Say the data back exactly as it is written below.

┌──

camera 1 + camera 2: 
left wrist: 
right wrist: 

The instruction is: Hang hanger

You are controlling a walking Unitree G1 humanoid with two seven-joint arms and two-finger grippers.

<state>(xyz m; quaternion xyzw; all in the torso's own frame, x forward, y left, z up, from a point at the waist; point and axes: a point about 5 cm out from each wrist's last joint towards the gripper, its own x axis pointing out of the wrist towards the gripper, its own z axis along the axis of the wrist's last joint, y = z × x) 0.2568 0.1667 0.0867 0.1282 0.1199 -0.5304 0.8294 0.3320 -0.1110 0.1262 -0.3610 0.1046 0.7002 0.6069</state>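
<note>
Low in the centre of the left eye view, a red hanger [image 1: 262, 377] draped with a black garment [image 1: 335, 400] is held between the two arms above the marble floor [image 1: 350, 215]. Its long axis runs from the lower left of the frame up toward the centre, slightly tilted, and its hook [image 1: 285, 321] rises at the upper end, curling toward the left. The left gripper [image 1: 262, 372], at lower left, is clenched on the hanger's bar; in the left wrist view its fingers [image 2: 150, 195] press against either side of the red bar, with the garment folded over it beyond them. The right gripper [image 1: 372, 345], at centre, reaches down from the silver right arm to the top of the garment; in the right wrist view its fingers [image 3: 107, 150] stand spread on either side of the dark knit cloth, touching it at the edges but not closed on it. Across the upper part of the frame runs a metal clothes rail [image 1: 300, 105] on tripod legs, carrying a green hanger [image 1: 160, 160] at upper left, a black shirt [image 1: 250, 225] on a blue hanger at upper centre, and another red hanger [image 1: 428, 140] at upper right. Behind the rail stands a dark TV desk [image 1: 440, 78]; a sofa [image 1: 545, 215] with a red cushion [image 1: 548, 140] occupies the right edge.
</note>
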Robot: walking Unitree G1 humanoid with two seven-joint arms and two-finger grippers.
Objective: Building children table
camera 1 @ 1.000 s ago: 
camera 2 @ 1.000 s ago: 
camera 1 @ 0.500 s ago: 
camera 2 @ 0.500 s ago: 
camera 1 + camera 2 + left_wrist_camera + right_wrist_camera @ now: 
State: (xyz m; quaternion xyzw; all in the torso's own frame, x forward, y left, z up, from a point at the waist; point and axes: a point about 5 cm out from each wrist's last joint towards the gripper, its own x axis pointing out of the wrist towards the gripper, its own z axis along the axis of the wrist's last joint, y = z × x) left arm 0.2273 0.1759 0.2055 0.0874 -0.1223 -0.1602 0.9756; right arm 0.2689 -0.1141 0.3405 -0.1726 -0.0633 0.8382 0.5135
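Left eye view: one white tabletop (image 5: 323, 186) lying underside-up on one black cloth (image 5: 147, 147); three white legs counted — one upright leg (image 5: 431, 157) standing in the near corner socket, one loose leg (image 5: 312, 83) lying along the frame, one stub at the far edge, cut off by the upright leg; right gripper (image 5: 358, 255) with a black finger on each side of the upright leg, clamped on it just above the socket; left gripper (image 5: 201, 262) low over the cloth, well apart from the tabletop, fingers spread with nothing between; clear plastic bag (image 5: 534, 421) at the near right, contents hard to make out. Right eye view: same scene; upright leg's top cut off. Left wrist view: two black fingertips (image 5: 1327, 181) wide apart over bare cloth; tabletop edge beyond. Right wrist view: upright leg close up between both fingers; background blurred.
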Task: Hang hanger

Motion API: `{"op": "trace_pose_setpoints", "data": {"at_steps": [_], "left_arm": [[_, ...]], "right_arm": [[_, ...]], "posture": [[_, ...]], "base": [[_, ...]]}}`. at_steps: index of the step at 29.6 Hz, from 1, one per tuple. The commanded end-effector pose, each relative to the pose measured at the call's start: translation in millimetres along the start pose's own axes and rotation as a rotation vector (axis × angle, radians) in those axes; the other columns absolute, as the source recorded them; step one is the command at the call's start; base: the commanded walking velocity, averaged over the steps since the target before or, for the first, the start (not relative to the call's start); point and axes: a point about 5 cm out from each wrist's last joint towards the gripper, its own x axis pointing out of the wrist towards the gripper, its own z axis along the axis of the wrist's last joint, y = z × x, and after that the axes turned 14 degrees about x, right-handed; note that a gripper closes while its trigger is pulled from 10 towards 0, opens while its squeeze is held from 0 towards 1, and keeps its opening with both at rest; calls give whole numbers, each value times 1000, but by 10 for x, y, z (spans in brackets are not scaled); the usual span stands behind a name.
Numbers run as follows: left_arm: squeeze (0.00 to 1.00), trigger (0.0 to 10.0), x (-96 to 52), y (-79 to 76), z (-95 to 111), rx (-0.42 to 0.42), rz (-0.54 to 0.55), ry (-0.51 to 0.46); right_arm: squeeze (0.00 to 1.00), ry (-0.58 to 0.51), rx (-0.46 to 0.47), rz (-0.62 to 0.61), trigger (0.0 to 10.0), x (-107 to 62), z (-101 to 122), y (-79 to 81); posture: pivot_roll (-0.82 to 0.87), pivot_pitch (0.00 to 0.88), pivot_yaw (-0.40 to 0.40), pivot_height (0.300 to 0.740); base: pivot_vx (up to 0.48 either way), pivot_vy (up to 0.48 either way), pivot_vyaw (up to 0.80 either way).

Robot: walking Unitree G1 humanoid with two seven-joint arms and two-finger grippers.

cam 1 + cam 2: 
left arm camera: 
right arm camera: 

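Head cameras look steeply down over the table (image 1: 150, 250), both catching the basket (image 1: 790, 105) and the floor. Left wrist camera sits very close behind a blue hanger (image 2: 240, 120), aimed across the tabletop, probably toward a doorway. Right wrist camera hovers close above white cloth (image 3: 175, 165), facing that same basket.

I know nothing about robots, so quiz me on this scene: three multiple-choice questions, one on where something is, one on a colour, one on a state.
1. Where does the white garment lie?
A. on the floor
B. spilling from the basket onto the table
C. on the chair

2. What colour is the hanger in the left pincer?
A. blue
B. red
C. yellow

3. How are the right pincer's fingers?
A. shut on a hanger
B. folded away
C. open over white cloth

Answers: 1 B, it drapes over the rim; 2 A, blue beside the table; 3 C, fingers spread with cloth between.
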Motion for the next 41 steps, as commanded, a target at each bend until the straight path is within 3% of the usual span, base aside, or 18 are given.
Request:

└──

* _Final answer_:
camera 1 + camera 2: 
left wrist: 
right wrist: 

The instruction is: Hang hanger

You are controlling a walking Unitree G1 humanoid with two seven-joint arms and two-finger grippers.

<state>(xyz m; quaternion xyzw; all in the torso's own frame, x forward, y left, z up, from a point at the waist; point and axes: a point about 5 cm out from each wrist's last joint towards the gripper, its own x axis pointing out of the wrist towards the gripper, its own z axis along the axis of the wrist's last joint, y = z × x) 0.2568 0.1667 0.0867 0.1282 0.1199 -0.5304 0.8294 0.3320 -0.1110 0.1262 -0.3610 0.1046 0.7002 0.6069</state>
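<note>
Low in the centre of the left eye view, a red hanger [image 1: 262, 377] draped with a black garment [image 1: 335, 400] is held between the two arms above the marble floor [image 1: 350, 215]. Its long axis runs from the lower left of the frame up toward the centre, slightly tilted, and its hook [image 1: 285, 321] rises at the upper end, curling toward the left. The left gripper [image 1: 262, 372], at lower left, is clenched on the hanger's bar; in the left wrist view its fingers [image 2: 150, 195] press against either side of the red bar, with the garment folded over it beyond them. The right gripper [image 1: 372, 345], at centre, reaches down from the silver right arm to the top of the garment; in the right wrist view its fingers [image 3: 107, 150] stand spread on either side of the dark knit cloth, touching it at the edges but not closed on it. Across the upper part of the frame runs a metal clothes rail [image 1: 300, 105] on tripod legs, carrying a green hanger [image 1: 160, 160] at upper left, a black shirt [image 1: 250, 225] on a blue hanger at upper centre, and another red hanger [image 1: 428, 140] at upper right. Behind the rail stands a dark TV desk [image 1: 440, 78]; a sofa [image 1: 545, 215] with a red cushion [image 1: 548, 140] occupies the right edge.
</note>
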Robot: walking Unitree G1 humanoid with two seven-joint arms and two-finger grippers.
Objective: Building children table
camera 1 @ 1.000 s ago: 
camera 2 @ 1.000 s ago: 
camera 1 @ 0.500 s ago: 
camera 2 @ 0.500 s ago: 
camera 1 + camera 2 + left_wrist_camera + right_wrist_camera @ now: 
State: (xyz m; quaternion xyzw; all in the torso's own frame, x forward, y left, z up, from a point at the waist; point and axes: a point about 5 cm out from each wrist's last joint towards the gripper, its own x axis pointing out of the wrist towards the gripper, its own z axis along the axis of the wrist's last joint, y = z × x) left arm 0.2273 0.1759 0.2055 0.0874 -0.1223 -0.1602 0.9756; right arm 0.2689 -0.1141 0.3405 -0.1726 -0.0633 0.8382 0.5135
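Left eye view: one white tabletop (image 5: 323, 186) lying underside-up on one black cloth (image 5: 147, 147); three white legs counted — one upright leg (image 5: 431, 157) standing in the near corner socket, one loose leg (image 5: 312, 83) lying along the frame, one stub at the far edge, cut off by the upright leg; right gripper (image 5: 358, 255) with a black finger on each side of the upright leg, clamped on it just above the socket; left gripper (image 5: 201, 262) low over the cloth, well apart from the tabletop, fingers spread with nothing between; clear plastic bag (image 5: 534, 421) at the near right, contents hard to make out. Right eye view: same scene; upright leg's top cut off. Left wrist view: two black fingertips (image 5: 1327, 181) wide apart over bare cloth; tabletop edge beyond. Right wrist view: upright leg close up between both fingers; background blurred.
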Task: Hang hanger

Motion API: `{"op": "trace_pose_setpoints", "data": {"at_steps": [_], "left_arm": [[_, ...]], "right_arm": [[_, ...]], "posture": [[_, ...]], "base": [[_, ...]]}}`. at_steps: index of the step at 29.6 Hz, from 1, one per tuple. The commanded end-effector pose, each relative to the pose measured at the call's start: translation in millimetres along the start pose's own axes and rotation as a rotation vector (axis × angle, radians) in those axes; the other columns absolute, as the source recorded them; step one is the command at the call's start; base: the commanded walking velocity, averaged over the steps since the target before or, for the first, the start (not relative to the call's start); point and axes: a point about 5 cm out from each wrist's last joint towards the gripper, its own x axis pointing out of the wrist towards the gripper, its own z axis along the axis of the wrist's last joint, y = z × x, and after that the axes turned 14 degrees about x, right-handed; note that a gripper closes while its trigger is pulled from 10 towards 0, opens while its squeeze is held from 0 towards 1, and keeps its opening with both at rest; calls give whole numbers, each value times 1000, but by 10 for x, y, z (spans in brackets are not scaled); the usual span stands behind a name.
Numbers run as follows: left_arm: squeeze (0.00 to 1.00), trigger (0.0 to 10.0), x (-96 to 52), y (-79 to 76), z (-95 to 111), rx (-0.42 to 0.42), rz (-0.54 to 0.55), ry (-0.51 to 0.46); right_arm: squeeze (0.00 to 1.00), ry (-0.58 to 0.51), rx (-0.46 to 0.47), rz (-0.62 to 0.61), trigger (0.0 to 10.0), x (-107 to 62), z (-101 to 122), y (-79 to 81); posture: pivot_roll (-0.82 to 0.87), pivot_pitch (0.00 to 0.88), pivot_yaw (-0.40 to 0.40), pivot_height (0.300 to 0.740); base: pivot_vx (up to 0.48 either way), pivot_vy (up to 0.48 either way), pivot_vyaw (up to 0.80 either way).

Robot: walking Unitree G1 humanoid with two seven-joint arms and two-finger grippers.

cam 1 + cam 2: 
left arm camera: 
right arm camera: 

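Head cameras look steeply down over the table (image 1: 150, 250), both catching the basket (image 1: 790, 105) and the floor. Left wrist camera sits very close behind a blue hanger (image 2: 240, 120), aimed across the tabletop, probably toward a doorway. Right wrist camera hovers close above white cloth (image 3: 175, 165), facing that same basket.

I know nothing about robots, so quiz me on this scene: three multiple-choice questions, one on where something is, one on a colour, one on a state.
1. Where does the white garment lie?
A. on the floor
B. spilling from the basket onto the table
C. on the chair

2. What colour is the hanger in the left pincer?
A. blue
B. red
C. yellow

3. How are the right pincer's fingers?
A. shut on a hanger
B. folded away
C. open over white cloth

Answers: 1 B, it drapes over the rim; 2 A, blue beside the table; 3 C, fingers spread with cloth between.
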Motion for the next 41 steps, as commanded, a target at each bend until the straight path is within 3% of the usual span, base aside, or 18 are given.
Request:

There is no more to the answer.